Elgan Rees
- Born: Harold Elgan Rees 5 January 1954 (age 72) Clydach, Wales
- School: Clydach Secondary School Cwmtawe Comprehensive School
- University: Borough Road College

Rugby union career
- Position: Wing

Amateur team(s)
- Years: Team / Apps / (Points)
- Vardre RFC
- –: Neath RFC
- –: Middlesex

International career
- Years: Team / Apps / (Points)
- 1979–1983: Wales / 13 / (24)
- 1977: British & Irish Lions / 1 / (0)

= Elgan Rees =

British Lions & Wales international rugby union footballer

Harold Elgan Rees (born 5 January 1954) is a Welsh former international rugby union player.

==Rugby career==
Rees toured with the British & Irish Lions to New Zealand in 1977, when he had yet to be capped by Wales, and South Africa in 1980 and at the time played club rugby for Neath.

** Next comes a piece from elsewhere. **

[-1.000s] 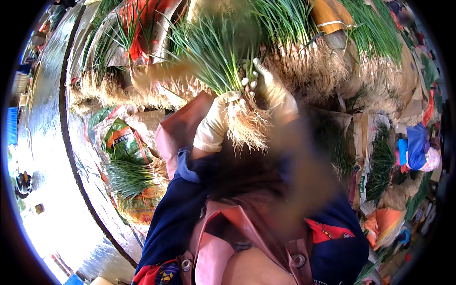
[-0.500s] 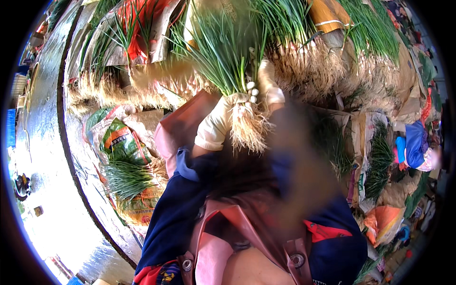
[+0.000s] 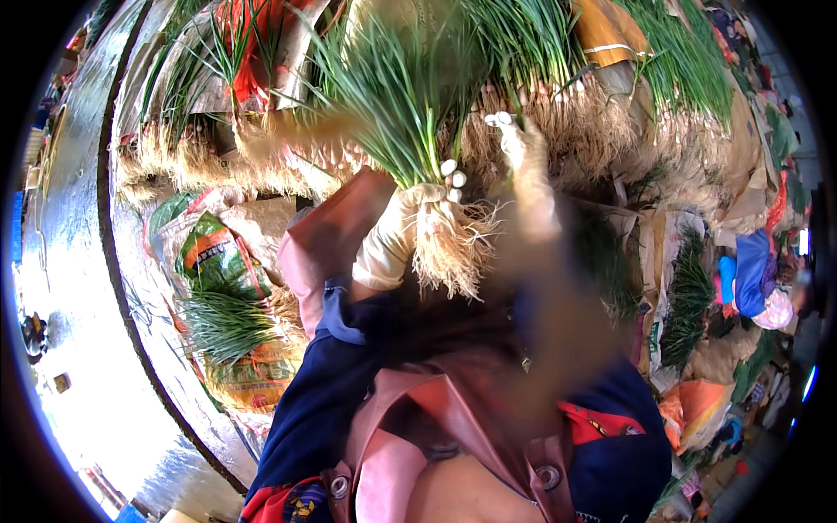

He made his international debut for the Lions against New Zealand at Eden Park, Auckland in August 1977 but had to wait until January 1979 for his first Wales cap, against Scotland at Murrayfield. Rees scored a try on his Welsh debut, and made his last appearance against France at the Parc des Princes in March 1983.

He played 13 times for Wales and scored six tries, in addition to his single international for the British and Irish Lions.

==Personal life==
Rees is the father of TV presenter Sarra Elgan Rees, who is married to Irish rugby union coach Simon Easterby.